Problem:
Nothing in the data may be altered; copy it all exactly.

Recorded data:
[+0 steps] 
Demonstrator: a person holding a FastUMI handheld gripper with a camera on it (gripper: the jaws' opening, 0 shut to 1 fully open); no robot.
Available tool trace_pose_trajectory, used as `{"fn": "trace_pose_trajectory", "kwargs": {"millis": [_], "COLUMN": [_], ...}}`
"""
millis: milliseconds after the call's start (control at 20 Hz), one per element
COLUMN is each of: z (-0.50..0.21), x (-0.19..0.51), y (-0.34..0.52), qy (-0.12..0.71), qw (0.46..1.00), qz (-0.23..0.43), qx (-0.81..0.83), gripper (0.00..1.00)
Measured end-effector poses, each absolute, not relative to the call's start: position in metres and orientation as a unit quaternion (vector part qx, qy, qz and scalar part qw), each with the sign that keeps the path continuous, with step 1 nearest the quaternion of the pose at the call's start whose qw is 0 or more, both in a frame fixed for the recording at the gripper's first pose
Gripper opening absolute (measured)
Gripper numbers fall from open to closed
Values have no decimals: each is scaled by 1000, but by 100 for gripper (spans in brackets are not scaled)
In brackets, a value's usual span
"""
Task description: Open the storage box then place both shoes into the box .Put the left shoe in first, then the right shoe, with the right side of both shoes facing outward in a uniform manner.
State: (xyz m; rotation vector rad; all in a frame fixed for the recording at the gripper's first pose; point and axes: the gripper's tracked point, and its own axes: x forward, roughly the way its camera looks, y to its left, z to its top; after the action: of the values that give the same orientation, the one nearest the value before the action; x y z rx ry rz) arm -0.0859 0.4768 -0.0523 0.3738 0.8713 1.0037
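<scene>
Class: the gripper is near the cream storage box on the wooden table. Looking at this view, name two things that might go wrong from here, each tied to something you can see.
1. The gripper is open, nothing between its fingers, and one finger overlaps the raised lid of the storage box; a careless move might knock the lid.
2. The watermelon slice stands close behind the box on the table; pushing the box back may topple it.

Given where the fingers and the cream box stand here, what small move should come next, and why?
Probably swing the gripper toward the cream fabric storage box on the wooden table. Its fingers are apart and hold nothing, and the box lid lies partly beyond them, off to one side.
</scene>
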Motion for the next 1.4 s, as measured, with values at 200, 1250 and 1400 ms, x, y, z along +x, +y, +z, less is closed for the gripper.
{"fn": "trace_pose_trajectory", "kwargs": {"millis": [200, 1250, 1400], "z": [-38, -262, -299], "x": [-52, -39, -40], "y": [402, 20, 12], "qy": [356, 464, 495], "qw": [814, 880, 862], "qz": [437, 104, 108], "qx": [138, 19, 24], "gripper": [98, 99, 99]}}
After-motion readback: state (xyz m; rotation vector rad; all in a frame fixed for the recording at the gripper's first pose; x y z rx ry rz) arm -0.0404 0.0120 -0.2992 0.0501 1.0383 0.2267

Exercise result:
[+0 steps] 
Demonstrator: a person holding a FastUMI handheld gripper with a camera on it (gripper: the jaws' opening, 0 shut to 1 fully open); no robot.
Available tool trace_pose_trajectory, used as `{"fn": "trace_pose_trajectory", "kwargs": {"millis": [_], "COLUMN": [_], ...}}`
"""
millis: milliseconds after the call's start (control at 20 Hz), one per element
COLUMN is each of: z (-0.50..0.21), x (-0.19..0.51), y (-0.34..0.52), qy (-0.12..0.71), qw (0.46..1.00), qz (-0.23..0.43), qx (-0.81..0.83), gripper (0.00..1.00)
Measured end-effector poses, each absolute, not relative to the call's start: position in metres and orientation as a unit quaternion (vector part qx, qy, qz and scalar part qw), each with the sign that keeps the path continuous, with step 1 nearest the quaternion of the pose at the call's start whose qw is 0 or more, both in a frame fixed for the recording at the gripper's first pose
Gripper opening absolute (measured)
Gripper numbers fall from open to closed
Values have no decimals: each is scaled by 1000, but by 100 for gripper (spans in brackets are not scaled)
In brackets, a value's usual span
"""
Task description: Open the storage box then place both shoes into the box .Put the left shoe in first, then the right shoe, with the right side of both shoes facing outward in a uniform manner.
State: (xyz m; rotation vector rad; all in a frame fixed for the recording at the gripper's first pose; point and axes: the gripper's tracked point, and its own axes: x forward, roughly the way its camera looks, y to its left, z to its top; after the action: of the values that give the same orientation, the one nearest the value before the action; x y z rx ry rz) arm -0.0859 0.4768 -0.0523 0.3738 0.8713 1.0037
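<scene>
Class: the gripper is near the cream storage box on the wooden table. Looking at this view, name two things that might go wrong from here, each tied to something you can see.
1. The gripper is open, nothing between its fingers, and one finger overlaps the raised lid of the storage box; a careless move might knock the lid.
2. The watermelon slice stands close behind the box on the table; pushing the box back may topple it.

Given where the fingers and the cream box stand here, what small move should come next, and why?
Probably swing the gripper toward the cream fabric storage box on the wooden table. Its fingers are apart and hold nothing, and the box lid lies partly beyond them, off to one side.
</scene>
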Motion for the next 1.4 s, as measured, with values at 200, 1250 and 1400 ms, x, y, z along +x, +y, +z, less is closed for the gripper.
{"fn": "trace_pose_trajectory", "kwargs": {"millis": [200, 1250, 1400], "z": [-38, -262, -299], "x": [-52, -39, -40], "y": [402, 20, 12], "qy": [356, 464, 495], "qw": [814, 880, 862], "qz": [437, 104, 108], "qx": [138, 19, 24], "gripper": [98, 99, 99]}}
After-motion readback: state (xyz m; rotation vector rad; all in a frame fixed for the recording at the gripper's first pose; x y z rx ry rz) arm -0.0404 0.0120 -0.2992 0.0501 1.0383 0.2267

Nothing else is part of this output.